= An Caighdeán Oifigiúil =

Irish (written) language standard

An Caighdeán Oifigiúil (/ga/, "The Official Standard"), often shortened to An Caighdeán, is a written variety of the Irish language that is used as the standard or state norm for the spelling and the grammar of the language. It is used in official publications, and is the form taught in most schools in the Republic of Ireland. The standard is based on the three Gaeltacht dialects: Connacht Irish, Munster Irish and Ulster Irish. In Northern Ireland and County Donegal, the Ulster dialect, (Gaedhilg Uladh) is used extensively alongside the standard form in primary and secondary schools.

The Caighdeán Oifigiúil was first published in 1958 by combining spelling reforms—which were promulgated in 1945 to 1947—with grammar standards, which were published in 1953. Revised editions were published in 2012 and 2017. Since 2013, the Houses of the Oireachtas Commission, through the translation department, has been responsible for periodic updates to the standard, with reviews at least once every seven years.

==History==
From the creation of the Irish Free State in December 1922, successive governments were committed to promoting the Irish language, with separate teaching materials in each of the three living vernacular dialects. Official publications were often issued with Irish translations, including the texts of all acts of the Oireachtas (parliament). The Oireachtas established Rannóg an Aistriúcháin (the Translation Branch) for this work, and that branch developed ad hoc conventions to reconcile the different dialect forms and to avoid favouring a single dialect in its output. When Taoiseach Éamon de Valera instigated a new constitution, which was adopted in 1937, he established a committee to propose spelling reforms for the "popular edition" of the Irish-language text.

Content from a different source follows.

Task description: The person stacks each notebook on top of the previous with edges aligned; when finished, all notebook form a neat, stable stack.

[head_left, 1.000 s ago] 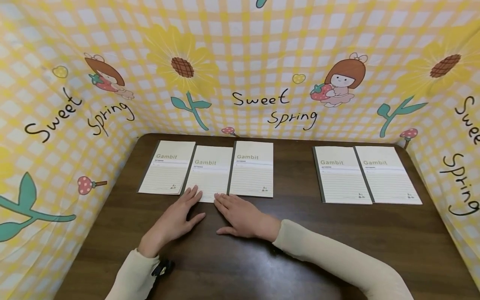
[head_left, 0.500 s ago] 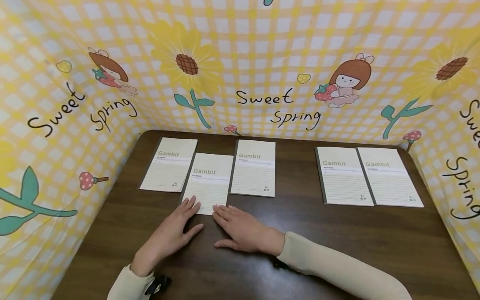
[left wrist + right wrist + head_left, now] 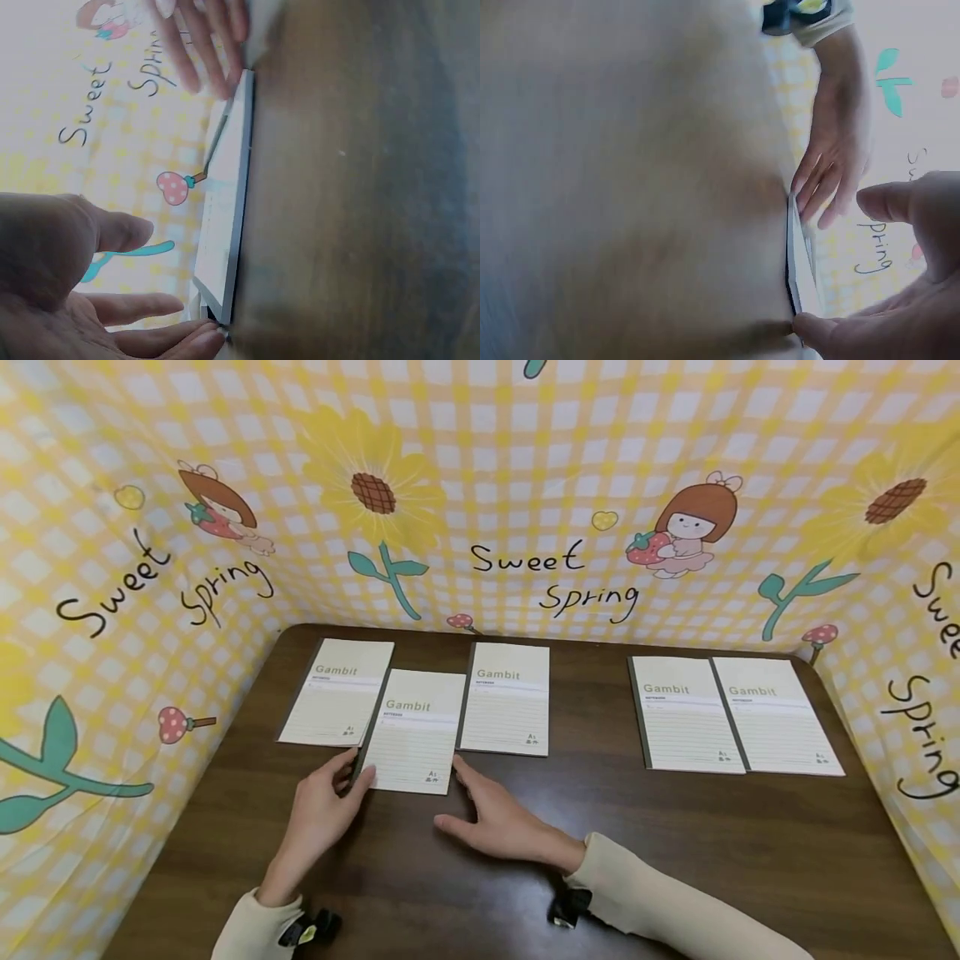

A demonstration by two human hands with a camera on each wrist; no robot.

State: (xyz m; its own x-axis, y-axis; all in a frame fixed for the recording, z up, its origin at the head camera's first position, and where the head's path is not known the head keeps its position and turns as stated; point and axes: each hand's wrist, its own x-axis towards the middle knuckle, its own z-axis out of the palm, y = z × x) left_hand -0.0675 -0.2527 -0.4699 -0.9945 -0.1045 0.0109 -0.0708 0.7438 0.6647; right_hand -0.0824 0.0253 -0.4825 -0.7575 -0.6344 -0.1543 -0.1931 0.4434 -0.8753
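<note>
A cream "Gambit" notebook (image 3: 412,735) with a dark spine lies flat on the table, closer to me than the notebooks on either side of it. My left hand (image 3: 322,806) is at its spine edge. In the left wrist view the fingertips (image 3: 202,341) reach the notebook's corner, while the thumb is held apart above. Against the opposite long edge rests my right hand (image 3: 498,814), its thumb spread away. The right wrist view shows a fingertip (image 3: 810,324) right at the notebook's edge. Neither hand grips it.
One matching notebook (image 3: 337,693) lies to the left and another notebook (image 3: 506,697) to the right, both set farther back. Two more, a notebook (image 3: 686,718) and its neighbour notebook (image 3: 776,718), lie side by side farther right. A yellow checked cloth (image 3: 525,468) walls in the brown table (image 3: 600,843).
The middle notebook slid toward me under both hands, out of line with its neighbours. Since then my hands have left its lower cover and moved to its left and right edges.
</note>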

The committee was unable to agree, but one member, T. F. O'Rahilly, sent his notes to de Valera, who forwarded them to Rannóg an Aistriúcháin, which developed a system circulated within the civil service in 1945 and revised in 1947.

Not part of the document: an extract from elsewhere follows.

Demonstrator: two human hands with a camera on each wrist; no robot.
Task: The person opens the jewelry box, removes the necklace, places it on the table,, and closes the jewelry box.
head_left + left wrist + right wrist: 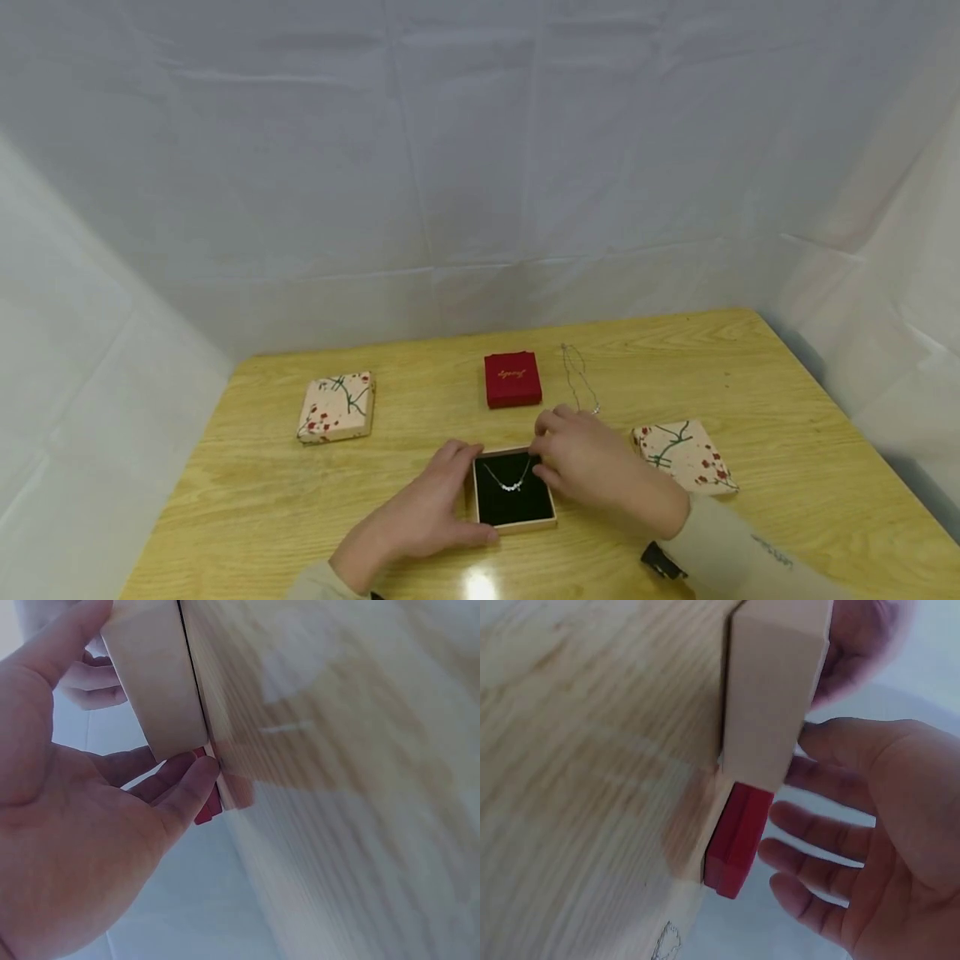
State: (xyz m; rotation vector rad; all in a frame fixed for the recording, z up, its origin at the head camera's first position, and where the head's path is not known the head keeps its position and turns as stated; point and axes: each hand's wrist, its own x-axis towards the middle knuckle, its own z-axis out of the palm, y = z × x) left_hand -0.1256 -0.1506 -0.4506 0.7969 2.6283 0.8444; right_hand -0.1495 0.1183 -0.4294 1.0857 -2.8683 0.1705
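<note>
An uncovered jewelry box (517, 527) with a black pad (513, 508) stands on the table. Across the pad lies a silver necklace (512, 487), its small pendants hanging at the middle of a curved chain. My left hand (427, 512) grips the box's left side, thumb at the near corner and fingers at the far one. Over the far right corner, my right hand (588, 458) has thumb and index finger by the chain's right end. Those two tips go behind the box wall (769, 697) in the right wrist view, so I cannot tell whether they pinch the chain; the other fingers extend loosely.
Behind the box sits a red jewelry box (513, 380) with gold lettering. A second silver necklace (577, 375) lies to its right. Floral box pieces rest at left (336, 408) and right (686, 457), the latter beside my right forearm. White cloth (480, 167) hangs behind the table.
</note>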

The first edition was reprinted regularly between 1960 and 2004; there were minor revisions in 1960 and 1979. A revised edition was published in 2012 both online and in hardcopy. Among the changes to be found in the revised version are, for example, various attempts to bring the recommendations of the Caighdeán closer to the spoken dialect of Gaeltacht speakers, including allowing further use of the nominative case where the genitive would historically have been found.

The context influencing the differences between dialects has changed over time. On one hand, the shrinking of the Irish-speaking areas over the past two centuries means that although there was once a continuum of dialects from one end of the country to the other, the dialects are now each geographically isolated. On the other hand, national TV and radio stations have increased certain types of mixing between the dialects in recent decades, reducing the differences.

==Characteristics==
Its development had three purposes. One was to create a standard written form that would be mutually intelligible between speakers of the various dialects. Another was to simplify Irish spelling by removing many silent letters that had existed in Classical Irish. The last was to create a uniform and less complicated grammar, which should provide less of a hindrance to learners and thus combat the decline of the language.

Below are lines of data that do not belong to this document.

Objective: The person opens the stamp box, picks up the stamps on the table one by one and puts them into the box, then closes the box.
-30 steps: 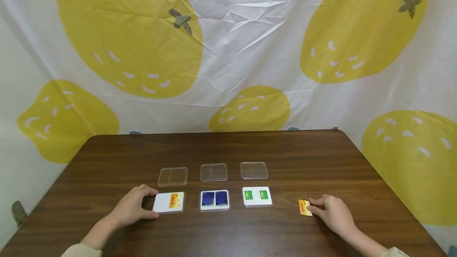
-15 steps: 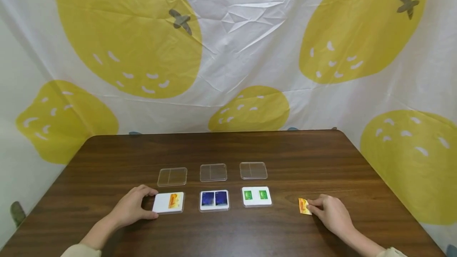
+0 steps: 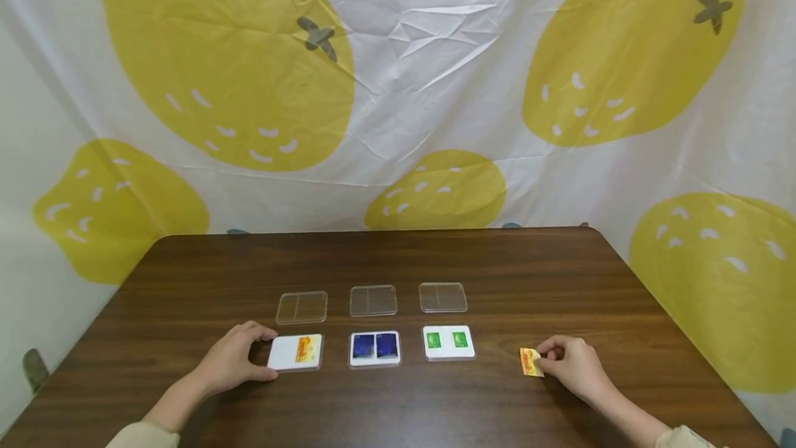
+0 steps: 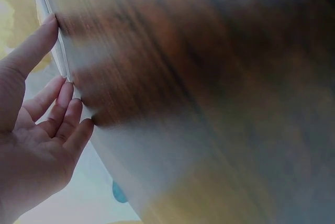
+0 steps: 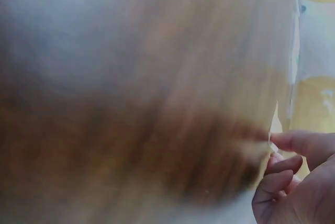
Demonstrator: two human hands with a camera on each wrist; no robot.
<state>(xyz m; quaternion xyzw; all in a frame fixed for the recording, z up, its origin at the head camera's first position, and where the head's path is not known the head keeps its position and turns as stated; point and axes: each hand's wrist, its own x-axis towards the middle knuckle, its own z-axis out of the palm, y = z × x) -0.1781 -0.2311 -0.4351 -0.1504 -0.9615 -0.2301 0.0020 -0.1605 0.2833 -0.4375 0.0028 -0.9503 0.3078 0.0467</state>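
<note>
A small orange-and-yellow card (image 3: 529, 362) is pinched at its right edge between the thumb and fingers of my right hand (image 3: 578, 366), low over the table's right side. In the right wrist view the card (image 5: 275, 122) appears as a thin pale sliver above the fingertips. On the left, my left hand (image 3: 233, 358) holds a clear plastic case (image 3: 307, 370) by its left corners, thumb at the near one and forefinger at the far one. Inside that case lies a white insert (image 3: 282, 352) with a matching orange card (image 3: 307, 349) on its right half.
Right of the held case lie a case with two dark blue cards (image 3: 375, 348) and one with two green cards (image 3: 449, 342). Behind stand three transparent lids (image 3: 302, 308) in a row. A lemon-print cloth (image 3: 398, 109) hangs past the table's far edge.
My right hand's fingers have curled in a little more while the orange card stays in nearly the same spot. The left hand and the cases keep their places.
</note>
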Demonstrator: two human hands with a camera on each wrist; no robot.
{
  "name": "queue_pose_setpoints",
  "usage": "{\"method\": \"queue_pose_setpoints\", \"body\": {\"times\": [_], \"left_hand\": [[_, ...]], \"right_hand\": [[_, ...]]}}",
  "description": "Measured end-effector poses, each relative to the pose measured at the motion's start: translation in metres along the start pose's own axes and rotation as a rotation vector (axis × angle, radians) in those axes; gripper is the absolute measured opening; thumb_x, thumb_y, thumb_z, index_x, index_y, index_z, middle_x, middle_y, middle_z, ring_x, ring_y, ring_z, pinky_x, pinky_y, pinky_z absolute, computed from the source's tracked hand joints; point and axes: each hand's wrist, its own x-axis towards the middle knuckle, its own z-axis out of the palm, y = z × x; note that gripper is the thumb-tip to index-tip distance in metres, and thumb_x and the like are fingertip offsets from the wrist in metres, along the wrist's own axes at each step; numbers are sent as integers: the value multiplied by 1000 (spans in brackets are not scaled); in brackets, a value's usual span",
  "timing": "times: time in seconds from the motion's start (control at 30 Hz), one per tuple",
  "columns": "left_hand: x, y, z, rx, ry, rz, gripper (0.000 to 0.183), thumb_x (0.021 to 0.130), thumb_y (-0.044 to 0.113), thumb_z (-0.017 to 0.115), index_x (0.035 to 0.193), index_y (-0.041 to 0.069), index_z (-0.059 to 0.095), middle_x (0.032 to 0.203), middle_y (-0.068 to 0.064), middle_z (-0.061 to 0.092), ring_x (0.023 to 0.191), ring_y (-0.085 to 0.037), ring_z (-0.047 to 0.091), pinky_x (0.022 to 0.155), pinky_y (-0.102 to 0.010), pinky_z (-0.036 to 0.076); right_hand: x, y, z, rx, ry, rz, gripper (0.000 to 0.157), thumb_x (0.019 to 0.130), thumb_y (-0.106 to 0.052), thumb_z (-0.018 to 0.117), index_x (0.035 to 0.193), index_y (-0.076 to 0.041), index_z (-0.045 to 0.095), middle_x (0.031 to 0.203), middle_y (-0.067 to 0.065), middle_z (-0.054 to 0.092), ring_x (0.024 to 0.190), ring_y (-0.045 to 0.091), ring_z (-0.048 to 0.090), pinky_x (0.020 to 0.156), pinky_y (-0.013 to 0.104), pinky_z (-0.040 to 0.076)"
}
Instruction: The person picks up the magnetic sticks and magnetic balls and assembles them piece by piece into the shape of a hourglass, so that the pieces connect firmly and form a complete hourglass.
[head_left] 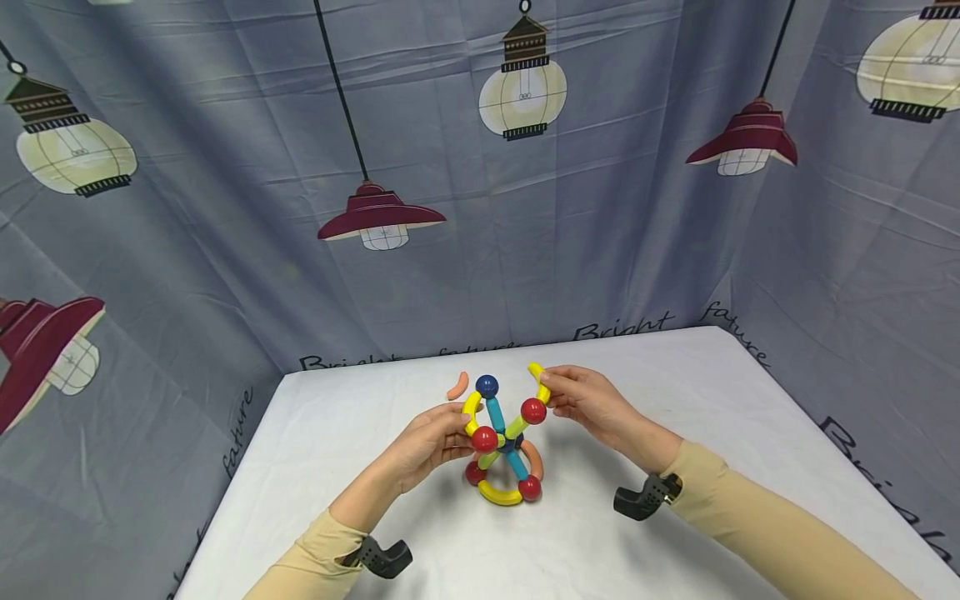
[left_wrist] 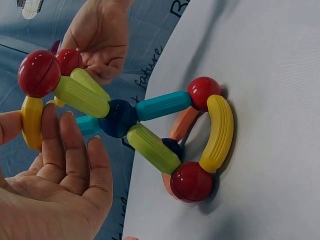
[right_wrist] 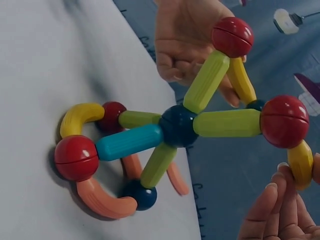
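Observation:
A magnetic ball-and-rod model [head_left: 510, 443] stands on the table, with straight green and blue rods meeting at a dark blue centre ball [left_wrist: 118, 118]. Its base is a ring of curved yellow and orange rods joined by balls. My left hand [head_left: 431, 446] pinches the upper-left curved yellow rod [left_wrist: 31, 122], which runs from a red ball [head_left: 484, 439] to a dark blue ball [head_left: 487, 386]. On the other side, my right hand [head_left: 592, 404] holds a second curved yellow rod [right_wrist: 300, 164] between thumb and fingers. That rod's lower end meets a red ball [head_left: 533, 411]; its upper end touches no ball.
A loose curved orange rod [head_left: 458, 386] lies on the white table [head_left: 360, 392] behind the model. A grey curtain [head_left: 450, 292] printed with lamps surrounds the table's back and sides. Each wrist wears a black camera band [head_left: 386, 558].

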Motion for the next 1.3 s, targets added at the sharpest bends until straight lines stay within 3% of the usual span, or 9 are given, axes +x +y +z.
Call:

The building blocks of the Caighdeán come from the three main dialects, namely Ulster Irish, Munster Irish, and Connacht Irish. The standard is described by Mícheál Ó Siadhail as being "to an extent based on a 'common core' of all Irish dialects, or the most frequent forms, and partly on random choice".

A side effect of simplifying the spelling was that the language's similarity to Scottish Gaelic was reduced. For example, while pre-Caighdeán Irish had separate spellings for the three words "bay" (bádh), "sympathy" (báidh), and "drowning" (bádhadh), the Caighdeán replaced all three with bá. The older forms resembled the Scottish Gaelic words bàgh, bàidh, and bàthadh.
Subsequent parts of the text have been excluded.